Boston Housing Authority
At a Glance
Industry
Public Housing Authority
Project Types
Commercial Energy Efficiency, Data Analysis
Year
2017
Location
Boston, MA
Net Present Value:
$2,200,000
Annual kWh Savings:
760,000 kWh
Annual CO2 Reductions:
1,100 metric tons
Summary
James Hood identified energy efficiency opportunities and researched financing options for buildings in Boston Housing Authority’s portfolio.
Goals
Thanks to dedicated Energy Management staff, an interdepartmental green team and four past EDF Climate Corps fellows, Boston Housing Authority (BHA) has exceeded its goal of reducing greenhouse gas emissions 25% by 2020. However, BHA is struggling to continue operating aging buildings on ever dwindling budgets. EDF Climate Corps fellow James Hood was hired to research a new Federal refinancing opportunity that allows operational and energy savings to leverage debt over 30-40 years.
Solutions
After researching and meeting with cross-functional BHA teams about the new Federal Rental Assistance Demonstration (RAD) program, it became clear that energy savings would be key to sustain developments in the long-term. To estimate these savings, Hood modeled five priority buildings using the Department of Energy’s whole building energy modeling software, BEopt. He streamlined data collection and built a geospatial mapping database of all BHA developments and buildings using Geographic Information Systems (GIS) software and trained Energy department staff on both software systems.
Potential Impact
The five priority buildings show potential energy savings of over $200,000 annually in projects, totaling over $2 million NPV which could leverage over $2.5 million of additional debt to fund these developments over 40 years.

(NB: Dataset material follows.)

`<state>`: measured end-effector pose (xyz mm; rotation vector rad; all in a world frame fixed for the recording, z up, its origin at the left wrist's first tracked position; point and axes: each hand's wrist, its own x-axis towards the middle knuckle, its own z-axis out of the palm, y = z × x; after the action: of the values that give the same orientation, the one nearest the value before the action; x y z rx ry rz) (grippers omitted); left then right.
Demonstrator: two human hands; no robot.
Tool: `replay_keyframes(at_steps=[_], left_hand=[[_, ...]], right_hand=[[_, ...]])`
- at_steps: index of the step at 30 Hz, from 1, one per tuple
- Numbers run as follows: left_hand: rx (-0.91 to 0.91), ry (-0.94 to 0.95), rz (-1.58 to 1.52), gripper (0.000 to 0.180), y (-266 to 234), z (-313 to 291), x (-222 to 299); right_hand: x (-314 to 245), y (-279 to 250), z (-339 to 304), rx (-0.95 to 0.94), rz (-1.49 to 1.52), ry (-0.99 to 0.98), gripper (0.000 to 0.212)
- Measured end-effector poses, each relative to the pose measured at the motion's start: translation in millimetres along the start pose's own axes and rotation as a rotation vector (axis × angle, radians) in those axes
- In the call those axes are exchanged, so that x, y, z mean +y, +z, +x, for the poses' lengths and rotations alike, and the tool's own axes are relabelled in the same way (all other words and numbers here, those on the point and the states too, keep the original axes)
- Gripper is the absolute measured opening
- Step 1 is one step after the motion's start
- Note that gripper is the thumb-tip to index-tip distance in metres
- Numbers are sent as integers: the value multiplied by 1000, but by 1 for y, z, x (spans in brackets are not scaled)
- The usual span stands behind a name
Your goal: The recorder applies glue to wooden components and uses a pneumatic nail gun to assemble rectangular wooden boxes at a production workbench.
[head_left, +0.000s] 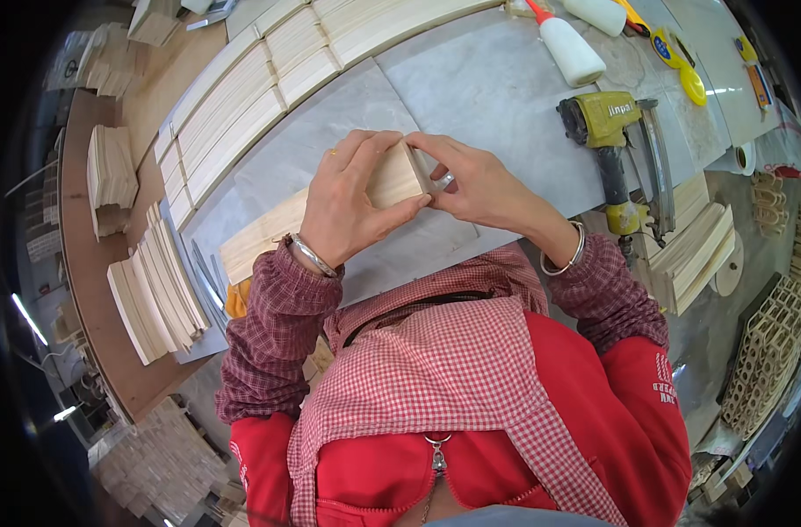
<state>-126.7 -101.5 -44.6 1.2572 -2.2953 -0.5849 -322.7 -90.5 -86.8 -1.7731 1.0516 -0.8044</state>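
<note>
A pale wooden board (399,176) lies slantwise over the near part of the table, its far end toward the middle. My left hand (352,193) is closed over it, fingers across the top and thumb along the near edge. My right hand (488,186) is closed at the board's right end, with index finger and thumb pressed to the two corners of that end. Whether a separate thin piece sits between the end and my right fingers, I cannot tell. The board's left part (264,230) comes out from under my left wrist.
Rows of wooden slats (234,110) line the table's far left. A yellow-green nail gun (607,123) lies at the right, near a white glue bottle (572,53) and a yellow tape measure (668,48). Stacked slats stand on a brown table (84,281) at left; wooden pieces (695,250) at lower right.
</note>
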Motion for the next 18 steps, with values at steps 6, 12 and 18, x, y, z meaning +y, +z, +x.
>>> replay_keyframes(at_steps=[6,12,18], left_hand=[[-42,18,16,66,-3,4,2],[-49,7,23,67,-3,4,2],[-21,56,79,69,0,2,3]], right_hand=[[2,-4,2,-30,51,53,57],[10,0,2,21,58,-20,64],[14,2,1,49,8,-54,63]])
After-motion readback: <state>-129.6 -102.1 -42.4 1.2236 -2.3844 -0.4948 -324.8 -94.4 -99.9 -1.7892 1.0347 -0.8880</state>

The cost savings help make the case for getting the funding needed to implement these energy projects as part of both RAD conversion and for future in-house energy projects. Going forward, Energy department staff can accurately model building energy savings in-house and can integrate data from building models with key information from other departments into a searchable mapping database that can perform geospatial analysis.